26 Normal Forms of Data

Author

Heike Hofmann

Published

July 28, 2025

This chapter provides a bit of an ‘under-the-hood’ view of reshaping data and links it to some concepts in database design and data organization from the computer science view point.

Objectives

Understand the origin of fsome of the parameter names in data manipulation functions, such as
- the parameters key and value in pandas.melt
- why the long form of many data sets is called “tidy”
Determine the key variable(s) in a dataset

26.1 Introduction

Normal forms were developed in the 1970s by E.F. Codd as a theoretical framework to describe data structures in (relational) data bases. For the purpose of the considerations here, you can think of a data base as a bundle of data sets that are loosely connected - e.g. the data sets describe (different) aspects of the same objects, or they share some aspects (such as the same time or the same geography).

What we mean by a data set, is a spread-sheet style (rectangular) representation, with rows representing observations and columns representing variables.

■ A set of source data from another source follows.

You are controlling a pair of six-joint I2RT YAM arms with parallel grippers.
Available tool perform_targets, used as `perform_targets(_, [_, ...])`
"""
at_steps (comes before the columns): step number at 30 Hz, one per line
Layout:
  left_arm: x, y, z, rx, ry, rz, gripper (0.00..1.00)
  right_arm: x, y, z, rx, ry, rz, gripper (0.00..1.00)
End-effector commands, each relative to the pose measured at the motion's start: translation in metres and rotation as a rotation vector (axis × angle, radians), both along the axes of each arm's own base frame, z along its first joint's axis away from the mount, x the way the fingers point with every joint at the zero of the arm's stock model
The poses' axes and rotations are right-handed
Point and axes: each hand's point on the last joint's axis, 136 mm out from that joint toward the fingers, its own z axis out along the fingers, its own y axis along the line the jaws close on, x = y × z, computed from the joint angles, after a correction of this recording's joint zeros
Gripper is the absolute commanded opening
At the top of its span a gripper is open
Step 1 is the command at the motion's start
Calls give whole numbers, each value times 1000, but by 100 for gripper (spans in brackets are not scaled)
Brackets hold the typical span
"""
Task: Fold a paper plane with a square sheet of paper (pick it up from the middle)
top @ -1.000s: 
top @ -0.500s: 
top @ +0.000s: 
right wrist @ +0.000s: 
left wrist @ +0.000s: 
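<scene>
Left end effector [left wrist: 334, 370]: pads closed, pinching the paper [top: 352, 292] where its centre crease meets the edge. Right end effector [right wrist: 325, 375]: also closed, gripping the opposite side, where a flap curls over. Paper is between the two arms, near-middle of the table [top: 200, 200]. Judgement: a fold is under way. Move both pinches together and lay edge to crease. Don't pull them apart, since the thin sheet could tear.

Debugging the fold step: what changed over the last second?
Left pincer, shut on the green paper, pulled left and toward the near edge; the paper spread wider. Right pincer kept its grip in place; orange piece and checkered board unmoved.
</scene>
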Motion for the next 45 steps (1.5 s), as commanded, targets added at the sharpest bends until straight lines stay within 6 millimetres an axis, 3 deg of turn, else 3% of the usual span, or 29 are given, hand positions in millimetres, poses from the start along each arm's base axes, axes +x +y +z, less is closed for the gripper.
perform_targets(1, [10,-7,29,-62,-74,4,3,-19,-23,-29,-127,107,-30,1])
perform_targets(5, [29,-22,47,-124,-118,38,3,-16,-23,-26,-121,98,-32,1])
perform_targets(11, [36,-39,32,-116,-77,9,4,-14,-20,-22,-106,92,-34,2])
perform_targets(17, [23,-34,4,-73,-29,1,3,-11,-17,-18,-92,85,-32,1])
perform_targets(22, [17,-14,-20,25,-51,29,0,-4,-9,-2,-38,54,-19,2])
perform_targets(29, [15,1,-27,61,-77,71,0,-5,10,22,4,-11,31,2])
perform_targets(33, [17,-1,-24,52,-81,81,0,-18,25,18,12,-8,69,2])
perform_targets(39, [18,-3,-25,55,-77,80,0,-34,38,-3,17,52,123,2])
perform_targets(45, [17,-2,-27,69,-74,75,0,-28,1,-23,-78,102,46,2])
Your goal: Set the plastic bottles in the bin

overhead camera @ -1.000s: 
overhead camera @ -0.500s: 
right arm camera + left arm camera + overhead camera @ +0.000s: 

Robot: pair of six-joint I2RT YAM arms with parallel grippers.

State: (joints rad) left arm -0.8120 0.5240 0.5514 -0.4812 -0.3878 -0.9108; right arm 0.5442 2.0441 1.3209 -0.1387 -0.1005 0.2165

We will assume that the first row in the spread sheet contains the names of the variables. Similarly, we will assume there are no row names - any existing row names can be made into a column in the data set.

For the purpose of assessing the normal form of a data set. we distinguish between two types of variables: keys and non-key variables.

Key and Non-Key Variables

The key of a data frame is defined as the (set of) variable(s) that uniquely identifies each row.

Similarly, any variable that is not a key variable is a non-key variable.

There are various ways of recognizing key variables in a dataset: the easiest might be by their name; oftentimes a key variable is called an ‘identifier’, so watch out for variables with the letters ID in their name. Generally, the idea of a designed study and key variables are related: in a designed study, the combination of all design variables form a key. Any variables with values that are observed during the experiment, or collected after the study design is determined, are non-key variables.

In order to determine whether a set of variables forms a key, we will need to determine that there are no duplications in their combined values.

Demo: is it a key?

Let us assume, that we have the following dataset on measuring (repeatedly) different aspects and body parts of Wallabies. This data is part of the Australian data and story library OzDASL. See the help page for information about this data set and each of its variables.

wallaby <- read.csv("../data/wallaby.csv") 
head(wallaby) %>% knitr::kable(caption="First few lines of the wallaby data.")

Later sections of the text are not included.